▸ **ABOUT THIS TASK**: Taking each line of the records in turn, count those containing "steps" and report only the number.

== THE RECORDS ==

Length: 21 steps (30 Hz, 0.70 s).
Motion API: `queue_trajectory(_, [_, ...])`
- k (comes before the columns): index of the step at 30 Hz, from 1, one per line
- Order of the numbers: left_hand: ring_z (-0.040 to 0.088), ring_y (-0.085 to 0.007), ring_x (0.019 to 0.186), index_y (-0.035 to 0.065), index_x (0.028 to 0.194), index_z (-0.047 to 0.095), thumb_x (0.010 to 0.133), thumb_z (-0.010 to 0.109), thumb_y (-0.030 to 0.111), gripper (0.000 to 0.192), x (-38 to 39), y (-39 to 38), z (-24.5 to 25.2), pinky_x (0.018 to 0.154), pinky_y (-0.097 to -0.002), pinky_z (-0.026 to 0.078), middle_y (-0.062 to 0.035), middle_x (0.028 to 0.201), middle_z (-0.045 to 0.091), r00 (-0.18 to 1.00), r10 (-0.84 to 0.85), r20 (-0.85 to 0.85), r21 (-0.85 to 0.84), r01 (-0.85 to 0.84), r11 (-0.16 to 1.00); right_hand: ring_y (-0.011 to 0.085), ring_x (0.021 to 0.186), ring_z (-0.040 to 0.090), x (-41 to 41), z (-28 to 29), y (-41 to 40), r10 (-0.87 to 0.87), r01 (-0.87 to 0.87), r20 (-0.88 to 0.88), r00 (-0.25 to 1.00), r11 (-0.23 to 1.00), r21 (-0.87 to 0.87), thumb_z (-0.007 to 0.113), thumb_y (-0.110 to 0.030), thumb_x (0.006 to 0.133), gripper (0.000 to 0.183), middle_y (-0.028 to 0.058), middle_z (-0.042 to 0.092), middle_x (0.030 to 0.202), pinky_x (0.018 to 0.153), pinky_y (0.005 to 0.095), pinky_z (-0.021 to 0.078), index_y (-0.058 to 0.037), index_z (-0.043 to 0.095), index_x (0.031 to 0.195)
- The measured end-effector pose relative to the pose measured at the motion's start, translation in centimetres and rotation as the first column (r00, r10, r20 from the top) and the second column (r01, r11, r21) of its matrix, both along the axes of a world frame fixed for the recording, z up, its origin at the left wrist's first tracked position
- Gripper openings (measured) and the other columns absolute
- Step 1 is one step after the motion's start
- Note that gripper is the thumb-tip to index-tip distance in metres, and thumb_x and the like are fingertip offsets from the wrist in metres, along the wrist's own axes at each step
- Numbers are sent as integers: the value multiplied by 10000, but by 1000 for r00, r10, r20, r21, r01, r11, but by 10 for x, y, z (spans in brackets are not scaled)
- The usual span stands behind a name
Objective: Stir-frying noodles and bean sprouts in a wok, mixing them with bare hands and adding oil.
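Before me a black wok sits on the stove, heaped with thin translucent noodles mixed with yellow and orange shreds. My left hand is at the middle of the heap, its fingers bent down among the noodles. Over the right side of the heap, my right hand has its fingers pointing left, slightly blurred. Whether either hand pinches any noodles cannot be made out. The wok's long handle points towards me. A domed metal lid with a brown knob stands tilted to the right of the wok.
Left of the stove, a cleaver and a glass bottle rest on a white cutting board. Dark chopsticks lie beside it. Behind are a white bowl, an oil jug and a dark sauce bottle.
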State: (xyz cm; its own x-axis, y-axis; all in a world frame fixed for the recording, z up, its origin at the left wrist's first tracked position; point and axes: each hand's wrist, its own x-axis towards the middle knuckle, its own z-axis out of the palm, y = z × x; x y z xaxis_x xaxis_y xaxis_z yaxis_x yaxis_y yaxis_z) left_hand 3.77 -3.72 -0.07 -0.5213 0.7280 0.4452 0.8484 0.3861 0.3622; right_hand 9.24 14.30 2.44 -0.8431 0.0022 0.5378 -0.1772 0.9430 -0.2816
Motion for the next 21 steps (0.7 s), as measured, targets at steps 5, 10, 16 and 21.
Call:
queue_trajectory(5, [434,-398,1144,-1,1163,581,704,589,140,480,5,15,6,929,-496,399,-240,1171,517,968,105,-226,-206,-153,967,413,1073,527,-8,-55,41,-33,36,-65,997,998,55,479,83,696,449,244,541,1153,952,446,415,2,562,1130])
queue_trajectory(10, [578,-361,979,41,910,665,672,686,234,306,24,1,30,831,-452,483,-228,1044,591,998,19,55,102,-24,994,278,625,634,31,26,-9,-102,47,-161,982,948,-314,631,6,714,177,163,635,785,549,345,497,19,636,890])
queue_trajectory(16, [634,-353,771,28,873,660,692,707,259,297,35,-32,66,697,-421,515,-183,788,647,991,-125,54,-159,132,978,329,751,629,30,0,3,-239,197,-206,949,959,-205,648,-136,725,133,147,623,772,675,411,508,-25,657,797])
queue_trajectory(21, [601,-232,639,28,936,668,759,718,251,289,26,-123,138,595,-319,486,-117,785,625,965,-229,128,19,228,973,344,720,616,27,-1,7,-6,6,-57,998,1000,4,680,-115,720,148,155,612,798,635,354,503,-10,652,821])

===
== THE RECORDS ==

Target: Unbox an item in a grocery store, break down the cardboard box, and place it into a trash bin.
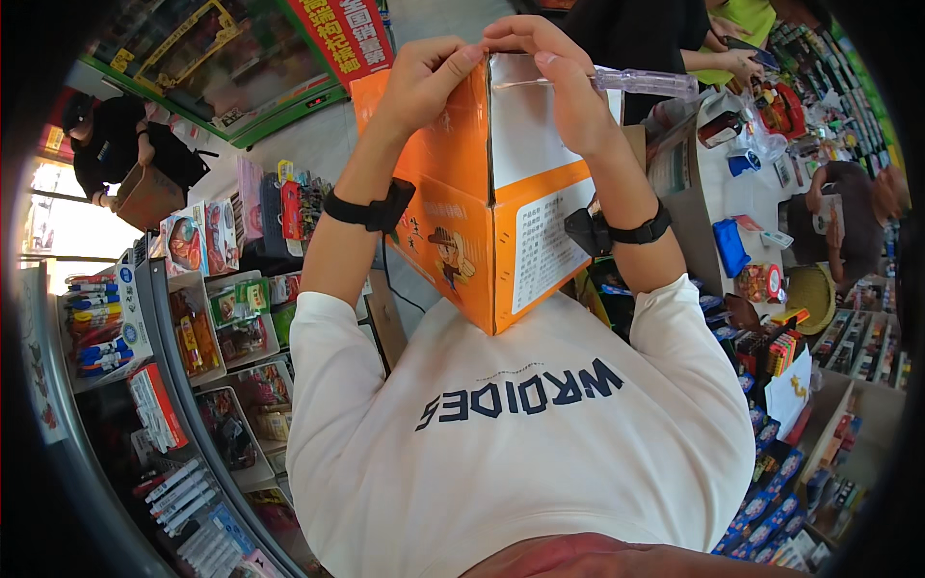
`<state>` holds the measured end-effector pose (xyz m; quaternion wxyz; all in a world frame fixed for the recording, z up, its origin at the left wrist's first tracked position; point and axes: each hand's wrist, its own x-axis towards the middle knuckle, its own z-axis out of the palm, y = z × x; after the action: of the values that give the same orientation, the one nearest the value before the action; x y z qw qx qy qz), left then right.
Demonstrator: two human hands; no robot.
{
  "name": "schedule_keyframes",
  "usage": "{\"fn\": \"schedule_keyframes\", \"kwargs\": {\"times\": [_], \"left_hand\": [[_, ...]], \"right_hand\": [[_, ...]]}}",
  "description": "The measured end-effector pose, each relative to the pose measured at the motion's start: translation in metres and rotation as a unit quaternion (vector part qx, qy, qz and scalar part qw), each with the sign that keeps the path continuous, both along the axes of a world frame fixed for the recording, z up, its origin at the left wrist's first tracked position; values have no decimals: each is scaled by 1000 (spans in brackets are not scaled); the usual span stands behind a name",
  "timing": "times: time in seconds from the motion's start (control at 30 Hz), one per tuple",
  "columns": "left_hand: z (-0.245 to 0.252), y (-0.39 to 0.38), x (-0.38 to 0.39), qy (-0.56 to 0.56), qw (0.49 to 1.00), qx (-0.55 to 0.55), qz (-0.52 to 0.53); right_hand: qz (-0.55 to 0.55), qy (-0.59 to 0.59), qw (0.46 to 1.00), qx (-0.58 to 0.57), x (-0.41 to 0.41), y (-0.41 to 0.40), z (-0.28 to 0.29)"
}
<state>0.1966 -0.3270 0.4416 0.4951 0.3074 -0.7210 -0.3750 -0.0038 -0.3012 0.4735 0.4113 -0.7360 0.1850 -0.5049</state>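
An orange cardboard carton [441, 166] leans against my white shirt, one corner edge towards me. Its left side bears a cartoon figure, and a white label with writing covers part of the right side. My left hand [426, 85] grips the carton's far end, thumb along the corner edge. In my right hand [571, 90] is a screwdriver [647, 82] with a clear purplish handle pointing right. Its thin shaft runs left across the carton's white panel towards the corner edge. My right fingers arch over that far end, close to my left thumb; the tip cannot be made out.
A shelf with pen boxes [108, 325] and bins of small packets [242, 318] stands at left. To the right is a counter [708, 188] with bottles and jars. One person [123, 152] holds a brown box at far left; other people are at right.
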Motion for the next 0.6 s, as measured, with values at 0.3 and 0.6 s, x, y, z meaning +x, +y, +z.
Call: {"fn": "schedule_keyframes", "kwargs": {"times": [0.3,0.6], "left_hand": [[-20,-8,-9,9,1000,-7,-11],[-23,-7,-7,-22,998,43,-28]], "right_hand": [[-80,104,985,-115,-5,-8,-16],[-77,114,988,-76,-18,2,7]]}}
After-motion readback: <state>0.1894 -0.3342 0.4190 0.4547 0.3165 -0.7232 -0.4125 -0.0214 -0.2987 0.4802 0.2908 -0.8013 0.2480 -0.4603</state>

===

▸ **TASK RESPONSE**: 2